[Your goal]
Retype the listing exactly, so that the copy matches it line for line.

[Data shown]
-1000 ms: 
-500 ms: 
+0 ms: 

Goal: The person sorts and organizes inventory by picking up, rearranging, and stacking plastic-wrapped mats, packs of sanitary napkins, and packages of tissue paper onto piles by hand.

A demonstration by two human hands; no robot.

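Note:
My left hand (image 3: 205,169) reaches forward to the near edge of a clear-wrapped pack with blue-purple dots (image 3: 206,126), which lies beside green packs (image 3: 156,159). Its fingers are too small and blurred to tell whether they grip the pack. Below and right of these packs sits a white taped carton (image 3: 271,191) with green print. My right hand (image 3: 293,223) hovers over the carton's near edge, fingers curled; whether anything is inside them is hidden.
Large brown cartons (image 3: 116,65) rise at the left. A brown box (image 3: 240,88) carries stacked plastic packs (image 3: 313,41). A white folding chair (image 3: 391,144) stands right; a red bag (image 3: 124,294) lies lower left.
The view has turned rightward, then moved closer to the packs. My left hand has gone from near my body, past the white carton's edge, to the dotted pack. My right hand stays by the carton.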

[Output of the task]
-1000 ms: 
-500 ms: 
+0 ms: 

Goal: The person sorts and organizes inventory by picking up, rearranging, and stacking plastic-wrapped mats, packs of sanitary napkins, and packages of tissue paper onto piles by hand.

A demonstration by two human hands; no robot.

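Note:
My left hand (image 3: 205,169) reaches forward to the near edge of a clear-wrapped pack with blue-purple dots (image 3: 206,126), which lies beside green packs (image 3: 156,159). Its fingers are too small and blurred to tell whether they grip the pack. Below and right of these packs sits a white taped carton (image 3: 271,191) with green print. My right hand (image 3: 293,223) hovers over the carton's near edge, fingers curled; whether anything is inside them is hidden.
Large brown cartons (image 3: 116,65) rise at the left. A brown box (image 3: 240,88) carries stacked plastic packs (image 3: 313,41). A white folding chair (image 3: 391,144) stands right; a red bag (image 3: 124,294) lies lower left.
The view has turned rightward, then moved closer to the packs. My left hand has gone from near my body, past the white carton's edge, to the dotted pack. My right hand stays by the carton.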

Nothing remains to be done in this exercise.